_Exercise description_
Gather from the listing below each line that includes the word "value", and copy it.

_Dataset excerpt_

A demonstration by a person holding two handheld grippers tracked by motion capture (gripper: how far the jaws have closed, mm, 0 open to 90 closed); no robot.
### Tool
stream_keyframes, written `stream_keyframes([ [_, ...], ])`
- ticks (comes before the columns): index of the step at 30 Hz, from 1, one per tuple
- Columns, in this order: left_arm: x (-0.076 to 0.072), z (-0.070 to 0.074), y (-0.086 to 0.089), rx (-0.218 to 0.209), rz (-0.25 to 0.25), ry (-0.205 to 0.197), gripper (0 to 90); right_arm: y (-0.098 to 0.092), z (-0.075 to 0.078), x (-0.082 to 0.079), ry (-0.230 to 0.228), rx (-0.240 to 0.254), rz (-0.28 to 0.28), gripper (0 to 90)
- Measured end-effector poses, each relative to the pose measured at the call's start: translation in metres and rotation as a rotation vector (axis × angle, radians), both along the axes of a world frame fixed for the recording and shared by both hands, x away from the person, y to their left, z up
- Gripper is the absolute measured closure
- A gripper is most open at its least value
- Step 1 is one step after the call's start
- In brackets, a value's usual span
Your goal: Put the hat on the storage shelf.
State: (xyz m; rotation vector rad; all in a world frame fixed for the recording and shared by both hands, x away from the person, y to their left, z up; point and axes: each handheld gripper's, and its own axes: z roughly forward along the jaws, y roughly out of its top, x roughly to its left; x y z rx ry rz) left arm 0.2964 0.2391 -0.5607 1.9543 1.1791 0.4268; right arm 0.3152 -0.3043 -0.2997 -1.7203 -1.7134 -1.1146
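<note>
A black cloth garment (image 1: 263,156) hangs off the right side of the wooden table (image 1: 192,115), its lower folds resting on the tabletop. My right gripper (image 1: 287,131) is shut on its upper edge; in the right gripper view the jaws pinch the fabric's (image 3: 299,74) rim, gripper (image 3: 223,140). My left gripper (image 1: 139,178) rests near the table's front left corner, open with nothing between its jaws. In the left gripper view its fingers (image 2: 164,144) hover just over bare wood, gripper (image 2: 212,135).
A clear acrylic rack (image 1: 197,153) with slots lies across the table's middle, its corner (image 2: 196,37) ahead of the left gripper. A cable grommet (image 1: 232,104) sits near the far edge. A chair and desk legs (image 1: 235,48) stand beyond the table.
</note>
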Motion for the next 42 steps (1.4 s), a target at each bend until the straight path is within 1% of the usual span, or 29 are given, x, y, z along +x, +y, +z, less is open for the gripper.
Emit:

_Output below_
- A gripper is most open at its least value
- In brackets, a value's usual span

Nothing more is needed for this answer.